От подножья скал вниз тянулась глубокая балка — временное ложе пересыхающей речки, до дна заросшее молочаем, соломенно-желтыми метлами злых колючек, кустарниковым можжевельником. За площадкой у жерла печи начиналась груда многотонных обломков, некогда рухнувших с высоты. Четверо рабочих крошили их до размеров кулака, загружая огненную яму сахарно-белым булыжником. Ниже печи располагались корыта для гашения извести, работая возле которых и ослеп дед. Молодость свою прослуживший кучером в приморском имении господ Мальцевых, некогда владевших землей городка, дед Макар доживал век «присмотром» за немудрым инструментом камнеломов, за горой угля да отстоявшейся до трещин готовой известью в огромных корытах.

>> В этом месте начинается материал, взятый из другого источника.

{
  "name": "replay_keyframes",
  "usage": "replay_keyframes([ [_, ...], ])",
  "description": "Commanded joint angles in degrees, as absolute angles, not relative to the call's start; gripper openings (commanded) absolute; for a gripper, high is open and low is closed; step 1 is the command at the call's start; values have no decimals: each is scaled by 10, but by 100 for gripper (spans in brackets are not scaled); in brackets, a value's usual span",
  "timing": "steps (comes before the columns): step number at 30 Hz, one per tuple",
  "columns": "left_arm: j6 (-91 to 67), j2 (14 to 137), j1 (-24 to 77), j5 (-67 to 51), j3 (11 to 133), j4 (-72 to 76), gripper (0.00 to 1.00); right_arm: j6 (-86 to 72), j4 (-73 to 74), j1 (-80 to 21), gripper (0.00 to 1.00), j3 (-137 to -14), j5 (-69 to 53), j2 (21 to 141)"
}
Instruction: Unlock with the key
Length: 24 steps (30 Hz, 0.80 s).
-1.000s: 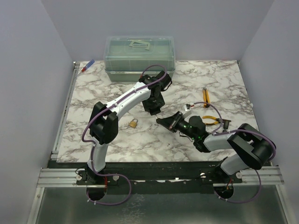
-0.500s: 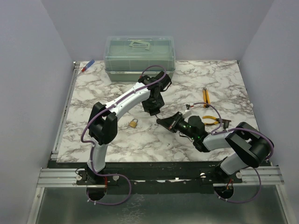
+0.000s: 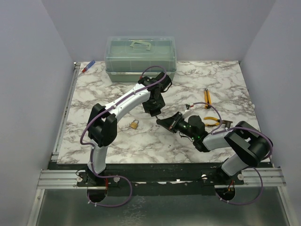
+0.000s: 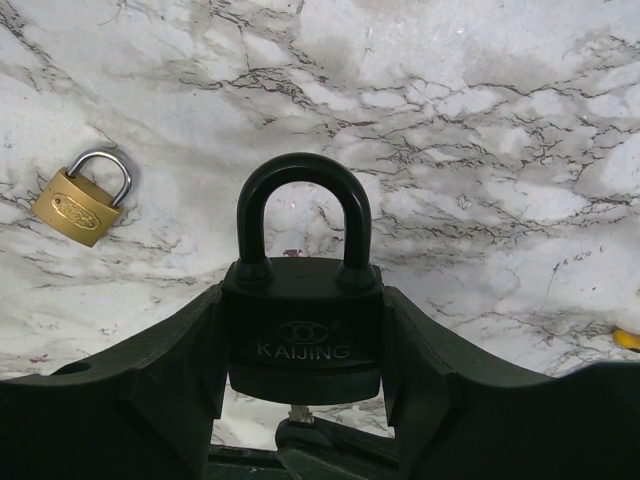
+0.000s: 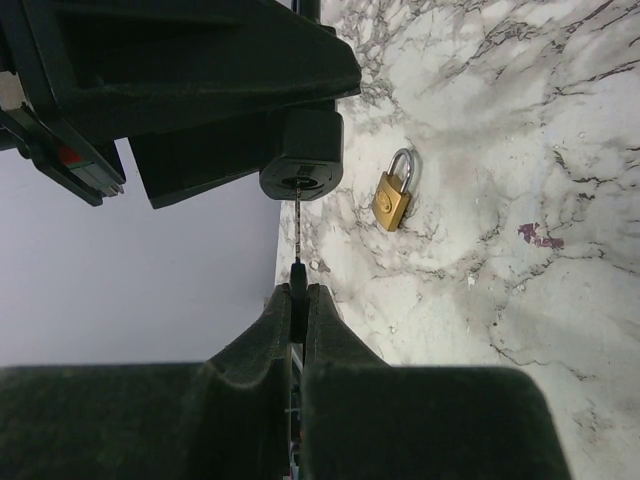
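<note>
The left tool (image 4: 303, 345) clamps the black padlock (image 4: 303, 300) by its body sides, above the table (image 4: 480, 150). The right tool (image 5: 298, 300) pinches the key (image 5: 297, 235) by its head; the shaft tip meets the keyhole (image 5: 298, 184). A brass padlock (image 4: 82, 200) lies apart on the table.

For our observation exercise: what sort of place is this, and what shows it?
Probably a robot test bench: a left arm and right arm bolted at the edge of a marble-look table, plain walls close around, and practice items, a brass padlock and pliers.

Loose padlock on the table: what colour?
Loose padlock: brass-gold, silver shackle; clearest in left wrist view.
</note>
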<state>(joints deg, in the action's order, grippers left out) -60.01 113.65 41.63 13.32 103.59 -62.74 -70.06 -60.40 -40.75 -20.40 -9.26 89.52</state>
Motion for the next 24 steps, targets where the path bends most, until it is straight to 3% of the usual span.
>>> replay_keyframes([
  [1,-608,1107,421,126,1038,-610,0,-703,-629,-403,0,-214,-94,906],
  [24,-660,1096,432,121,1026,-598,0,-687,-571,-401,0,-236,-25,880],
])
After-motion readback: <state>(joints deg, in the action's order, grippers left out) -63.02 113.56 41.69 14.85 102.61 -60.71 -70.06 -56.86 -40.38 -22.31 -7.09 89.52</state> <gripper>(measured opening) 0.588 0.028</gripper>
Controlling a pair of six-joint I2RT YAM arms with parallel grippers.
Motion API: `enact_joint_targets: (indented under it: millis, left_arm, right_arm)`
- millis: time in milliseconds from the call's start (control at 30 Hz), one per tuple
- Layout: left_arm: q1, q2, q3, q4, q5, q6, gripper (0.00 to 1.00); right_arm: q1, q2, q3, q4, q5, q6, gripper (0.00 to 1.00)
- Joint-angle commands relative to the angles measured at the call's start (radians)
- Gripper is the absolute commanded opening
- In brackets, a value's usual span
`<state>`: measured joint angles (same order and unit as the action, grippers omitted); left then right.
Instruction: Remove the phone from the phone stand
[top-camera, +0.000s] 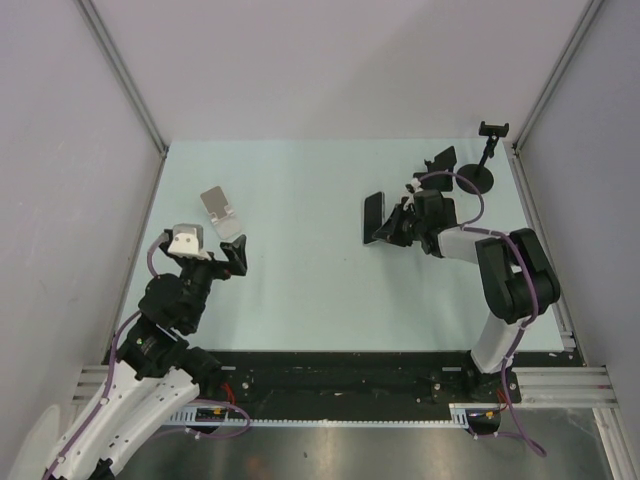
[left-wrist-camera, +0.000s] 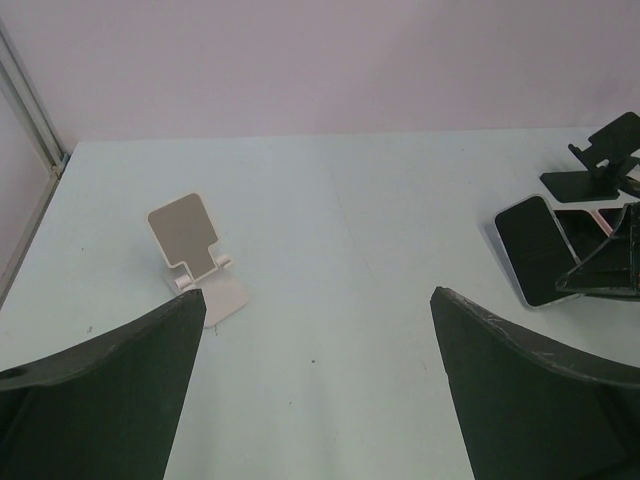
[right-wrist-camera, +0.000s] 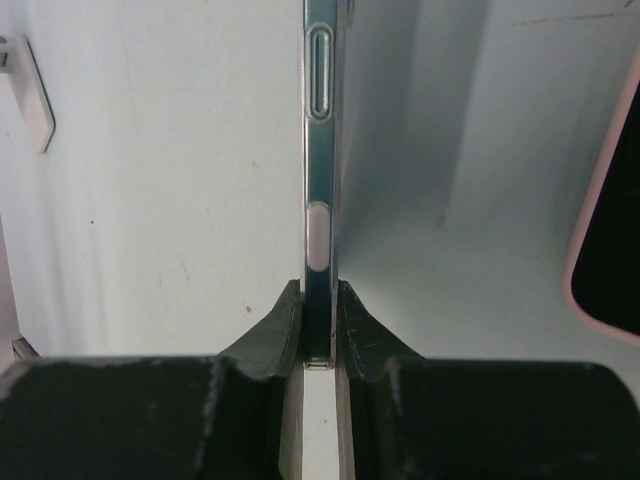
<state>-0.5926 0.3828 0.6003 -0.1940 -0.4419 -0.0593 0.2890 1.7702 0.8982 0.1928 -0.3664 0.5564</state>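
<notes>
My right gripper (right-wrist-camera: 320, 300) is shut on the lower edge of the phone (right-wrist-camera: 320, 150), a thin dark slab with a silver rim seen edge-on. From above, the phone (top-camera: 373, 218) stands tilted over the mat, right of centre, at the tip of the right gripper (top-camera: 387, 230). The left wrist view shows its dark screen (left-wrist-camera: 535, 248). A black folding phone stand (top-camera: 443, 160) sits behind the right arm, apart from the phone. Near the left edge my left gripper (left-wrist-camera: 318, 300) is open and holds nothing. It hangs just in front of a white phone stand (left-wrist-camera: 195, 255).
A second phone with a pink rim (right-wrist-camera: 610, 240) lies to the right of the held one. A black holder with a round base (top-camera: 478, 178) and a clamp head stands at the back right corner. Metal rails and grey walls border the mat (top-camera: 300, 280).
</notes>
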Motion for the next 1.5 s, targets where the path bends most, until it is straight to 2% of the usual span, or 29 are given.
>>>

Они уехали из Крыма после смерти деда. Измученная безденежьем мать продала домишко и увезла сыновей под Москву, в рабочий поселок у большого строительства, куда ей помогла устроиться приятельница. Мать говорила, что там «будет полегче жить».
Из Севастополя поезд уходил ночью.
Первое, что увидели братья из окна вагона на рассвете, была желтая равнина, такая ровная и бесконечная, что совсем непонятно было, зачем она людям. Море исчезло. Случилось непоправимое, непонятное, невозможное. Исчезло нечто несомненное в их восприятии окружающего. За ночь канула в небытие привычная картина мира, созданная вместе с ними. Сколько ни смотрел двенадцатилетний Алеша Лютров в оконное стекло вагона, море не появлялось. Огромное, занимавшее, казалось, половину света, оно осталось там, куда убегали серые телеграфные столбы, неприглядные деревни, меловые холмы, глубокие овраги. Небо было пусто. Не было гор. Исчезли кипарисы, высокие светло-зеленые платаны, причудливые стволы розовых «бесстыдниц», как называли эти гладкие деревья, росшие в городском парке. Все потускнело, все лишилось тех нарядных красок, какими окрашивалось море в разное время дня, предгорья — осенью, миндалевые рощи — весной.
Поезд гремел железом по железу, скрежетал и лязгал, словно нес в себе приметы того края земли, куда они ехали навсегда.
Громыхнул мост, оловянно блеснула широкая полоса воды.